The final, correct form of the Thom isomorphism theorem then says
\begin{thm}
  Let $\xi: V \to X$ be an oriented vector bundle. Then there is a cohomology class $u: \Th(\xi) \to H\Z$ such that the induced map
  \begin{useimager}
    \[
      \begin{tikzcd}
        H\Z \wedge \Th(\xi) \ar[r, "H\Z \wedge \Delta"] & H\Z \wedge \Th(\xi) \wedge X_+ \ar[r, "H\Z \wedge u \wedge X_+"] & H\Z \wedge H\Z \wedge X_+ \ar[r, "\mu \wedge X_+"] & H\Z \wedge X_+
      \end{tikzcd}
    \]
  \end{useimager}
  is an isomorphism of $H\Z$-modules.
\end{thm}

\section{\texorpdfstring{$MU(n)$ and $MU$}{MU(n) and MU}}
\begin{defi}
  We define $MU(n)$ to be the Thom \emph{space} of the tautological vector bundle of $BU(n)$.
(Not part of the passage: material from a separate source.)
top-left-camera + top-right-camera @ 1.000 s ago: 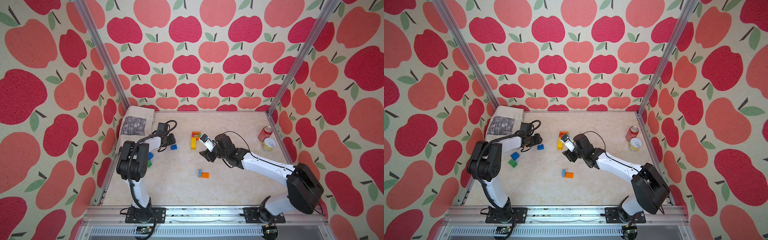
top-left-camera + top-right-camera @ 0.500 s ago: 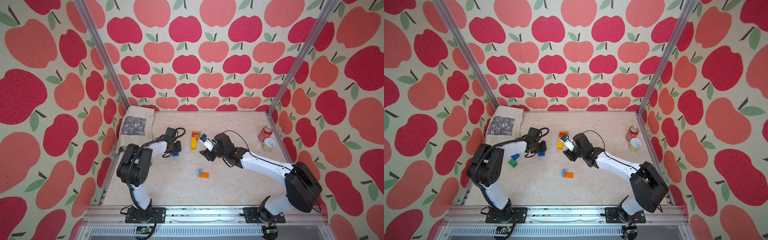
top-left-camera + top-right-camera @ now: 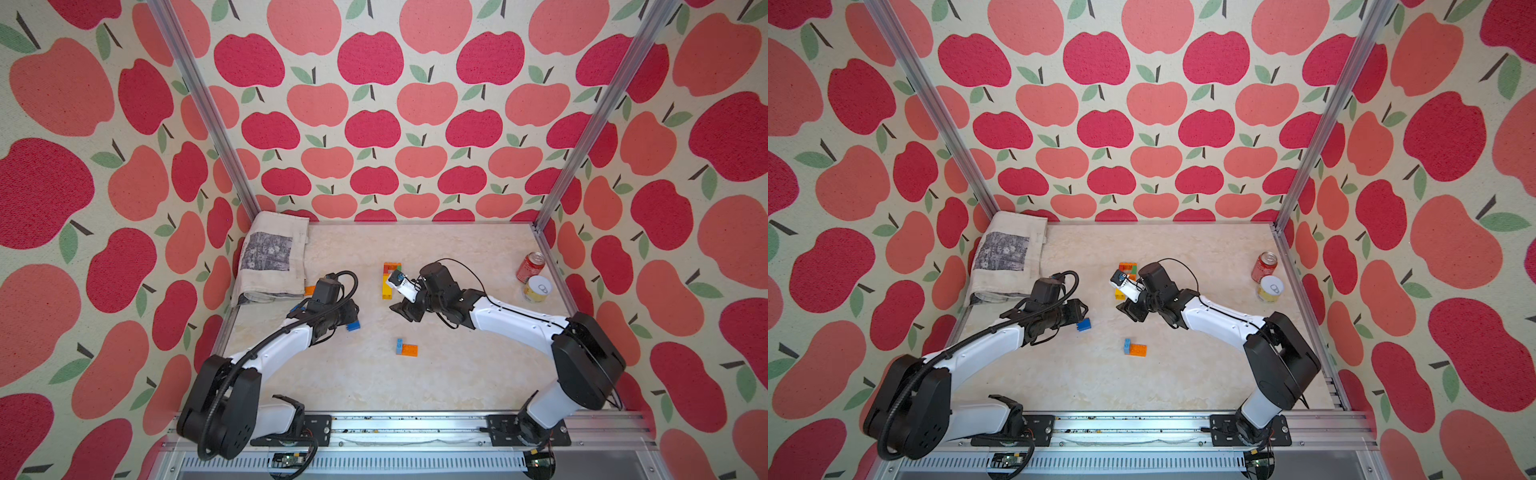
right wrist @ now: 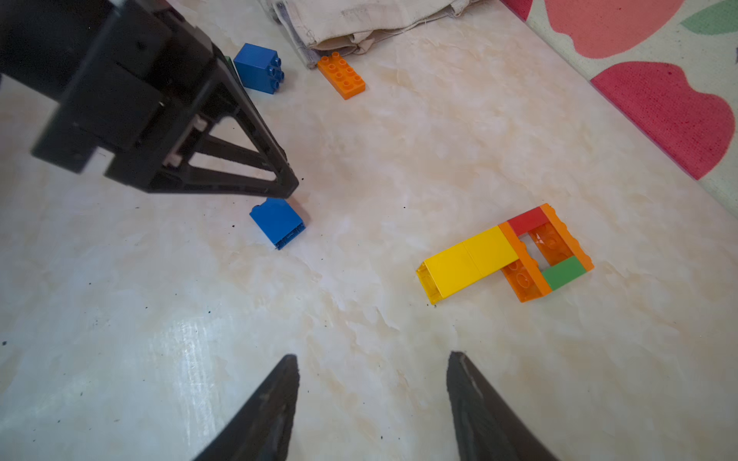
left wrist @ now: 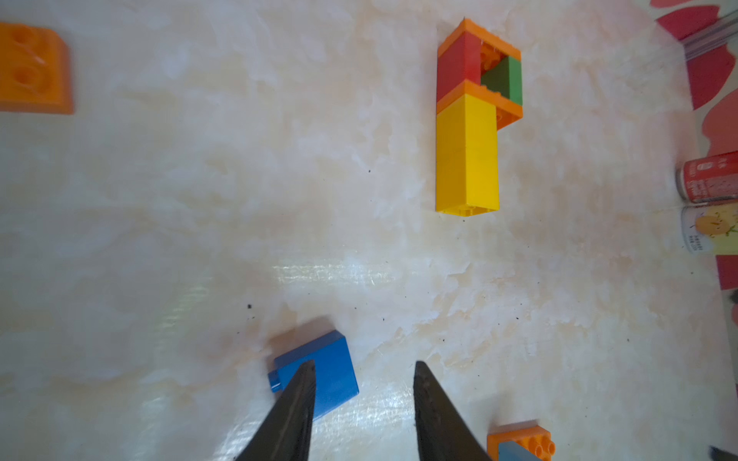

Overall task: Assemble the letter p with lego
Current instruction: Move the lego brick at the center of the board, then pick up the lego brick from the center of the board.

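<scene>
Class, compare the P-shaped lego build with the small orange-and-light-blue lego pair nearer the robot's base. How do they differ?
The P-shaped build is longer, made of yellow, orange, red and green bricks; the orange-and-light-blue pair shows only two bricks. The build encloses a gap; the pair does not. Both lie flat on the table, neither gripped.

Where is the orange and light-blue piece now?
In both top views the piece lies centrally, nearer the front rail than the lego letter and the blue brick.
</scene>
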Robot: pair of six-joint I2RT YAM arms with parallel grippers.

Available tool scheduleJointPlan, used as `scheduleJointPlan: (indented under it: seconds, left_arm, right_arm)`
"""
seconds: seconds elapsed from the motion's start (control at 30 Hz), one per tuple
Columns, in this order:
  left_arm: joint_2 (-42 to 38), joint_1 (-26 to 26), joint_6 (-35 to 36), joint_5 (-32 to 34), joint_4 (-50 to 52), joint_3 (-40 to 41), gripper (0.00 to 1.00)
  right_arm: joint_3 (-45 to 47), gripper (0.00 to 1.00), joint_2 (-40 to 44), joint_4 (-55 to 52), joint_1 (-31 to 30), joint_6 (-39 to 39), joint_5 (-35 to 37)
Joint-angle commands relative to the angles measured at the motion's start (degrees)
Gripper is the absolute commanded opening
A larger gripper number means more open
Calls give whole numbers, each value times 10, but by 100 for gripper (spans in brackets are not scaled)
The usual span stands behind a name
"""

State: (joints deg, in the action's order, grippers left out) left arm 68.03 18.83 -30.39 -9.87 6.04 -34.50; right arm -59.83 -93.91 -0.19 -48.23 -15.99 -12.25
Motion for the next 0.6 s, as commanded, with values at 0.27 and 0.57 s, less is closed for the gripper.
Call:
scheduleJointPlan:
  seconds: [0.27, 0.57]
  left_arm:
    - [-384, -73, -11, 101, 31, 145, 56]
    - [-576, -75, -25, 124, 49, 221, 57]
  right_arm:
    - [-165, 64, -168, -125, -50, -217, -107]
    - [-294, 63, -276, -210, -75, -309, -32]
  We define $MU$ to be the Thom \emph{spectrum} of the tautological virtual vector bundle of $BU$. Equivalently,
  \[
    MU = \colim_n \Sigma^{-2n} \Sigma^\infty MU(n).\fakeqed
  \]
  The direct sum map $BU \times BU \to BU$ induces a map $MU \wedge MU \to MU$, which turns $MU$ into a ring spectrum (and in fact an $\mathbb{E}_\infty$-ring spectrum).
\end{defi}
The crucial insight of Thom was that this spectrum is closely related to cobordism theory.
\begin{thm}[Pontryagin--Thom]
  Let $X$ be a space. Then $MU_*(X_+)$ admits the following description:
  \begin{enumerate}
    \item A class in $MU_d(X_+)$ is represented by a $d$-dimensional stably almost complex manifold $M$ and a map $f: M \to X$. Addition is given by disjoint union.
    \item Two classes $f_1, f_2$ are equivalent if there is a cobordism $g: N \to X$ between them.
  \end{enumerate}
\end{thm}

\begin{proof}[Proof idea]
  Given a class in $MU_d(X_+)$, I explain how to get such a map $f: M \to X$.  By the Whitney embedding theorem.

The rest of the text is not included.